Given the important role that media propaganda played in the creation and maintenance of the totalitarian National Socialist (Nazi) regime in Germany in the 1930’s and 1940’s, reviewing and understanding the latter’s methods and tools is always a useful discipline for the vigilant citizen of today’s functioning democracies blessed with a free press. The longstanding hope here is that by learning from history, one can avoid similar errors in the present and future.

The fact that Hitler’s propaganda and media specialist, Joseph Goebbels, recognized the potential of radio – the most modern mass medium of the times – quickly took control of German broadcasting and harnessed it for the purposes of the Nazi regime, can be considered a part of the conventional historical wisdom on the subject of that specific medium and Nazism. Goebbels’s use and abuse of radio accompanied the Nazis every step of the way along a path that would lead to their expansion into virtually all of Europe and North Africa. Via radio, Goebbels and his team created the justifications for – or as one might express it in modern terminology: the spin – for those very imperialist acquisitions. Due to the nature of radio waves, which is to propagate for hundreds or even thousands of kilometers, Goebbels had a tool at his disposal for influencing not only domestic public opinion, but also that in the rest of Europe and even overseas. For example, in the first two phases of their territorial expansion – the incorporation of Austria and the Bohemian-Moravian border regions of Czechoslovakia (the Sudetenland) into the German Reich in 1938 – Goebbels and his subordinates employed radio as an important means of demoralizing their opponents while rallying the indigenous German-speaking populations of those areas to the Nazi cause. Considering the enthusiastic welcome Hitler’s triumphant entry into these territories received – images of the jubilant crowds thronging Vienna’s Heldenplatz on 15 March and the main streets of Karlsbad (Karlovy Vary) on 4 October 1938 come to mind – it would seem obvious that this propaganda work was a great success.

However, these were ethnic-German populations for many of whom – if definitely not for all – unification in a greater German state was the fulfillment of their national aspirations. For this reason alone, Nazi broadcast policy had an easy task with these people. With large segments of the Austrian and Sudeten-German ← 9 | 10 → populations, Goebbels was in effect “preaching to the choir.” The situation was radically different, however, when the Czech provinces joined the ranks of Hitler’s objects of expansion in March 1939. For the first time, Goebbels was dealing with a non-German population for whom incorporation into a Great German Reich was not only not the apex of their national and cultural aspirations, but rather the complete negation thereof. Regrettably, however, very little specific or systematic information exists on how Goebbels and the Nazi hierarchy dealt via the medium of radio with this first conquest of a non-German-speaking part of Europe: the Czech provinces of the former Czechoslovak Republic. It is the aim of this study to shed some light on these matters.
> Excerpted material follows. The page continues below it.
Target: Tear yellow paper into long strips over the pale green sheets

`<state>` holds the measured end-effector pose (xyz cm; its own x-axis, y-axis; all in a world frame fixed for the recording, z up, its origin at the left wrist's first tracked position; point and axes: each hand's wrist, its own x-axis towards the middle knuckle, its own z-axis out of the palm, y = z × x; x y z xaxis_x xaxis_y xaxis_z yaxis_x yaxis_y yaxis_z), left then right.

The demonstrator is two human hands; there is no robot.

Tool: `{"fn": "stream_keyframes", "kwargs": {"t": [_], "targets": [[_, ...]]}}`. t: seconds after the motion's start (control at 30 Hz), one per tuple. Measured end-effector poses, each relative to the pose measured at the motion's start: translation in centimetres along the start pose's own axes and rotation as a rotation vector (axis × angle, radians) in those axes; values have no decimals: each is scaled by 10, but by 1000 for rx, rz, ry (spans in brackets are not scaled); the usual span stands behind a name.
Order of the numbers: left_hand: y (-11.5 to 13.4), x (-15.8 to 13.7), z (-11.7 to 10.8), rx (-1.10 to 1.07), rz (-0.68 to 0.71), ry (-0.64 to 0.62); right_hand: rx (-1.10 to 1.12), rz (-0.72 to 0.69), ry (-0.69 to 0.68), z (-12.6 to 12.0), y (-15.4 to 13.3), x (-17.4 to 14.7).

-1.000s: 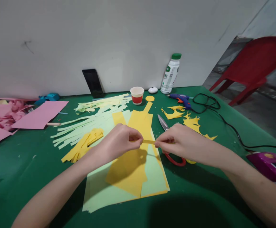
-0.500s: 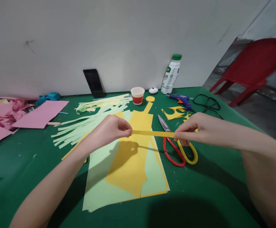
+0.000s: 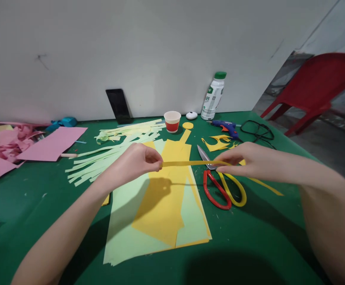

Main Questions of the Study

The history of Nazi broadcast policy in the occupied Czech provinces raises a number of questions, which may also have relevance in the other non-German-speaking countries that eventually came under Nazi occupation. Hopefully, this study will inspire scholars in those areas to look more closely at these issues also within the context of their own national histories and help to paint a more detailed picture of Nazi media policy throughout occupied Europe. Furthermore, as very little has been written to date on this specific subject here in the Czech Republic, it remains something of a blank spot on the pages of Czech history, and specifically, in the annals of Czech media history. Some of the more important questions this subject raises include:

What were the Nazis’ overall intentions with the Czech nation, and what role did radio play in the implementation of their policies? The two extremes of Nazi radio policy lay between the forced expansion of broadcasting in the German Reich proper on the one hand and the complete destruction of Polish-language broadcasting in the Generalgouvernement on the other hand. Where does Nazi broadcast policy in the Czech provinces fit between these two extremes?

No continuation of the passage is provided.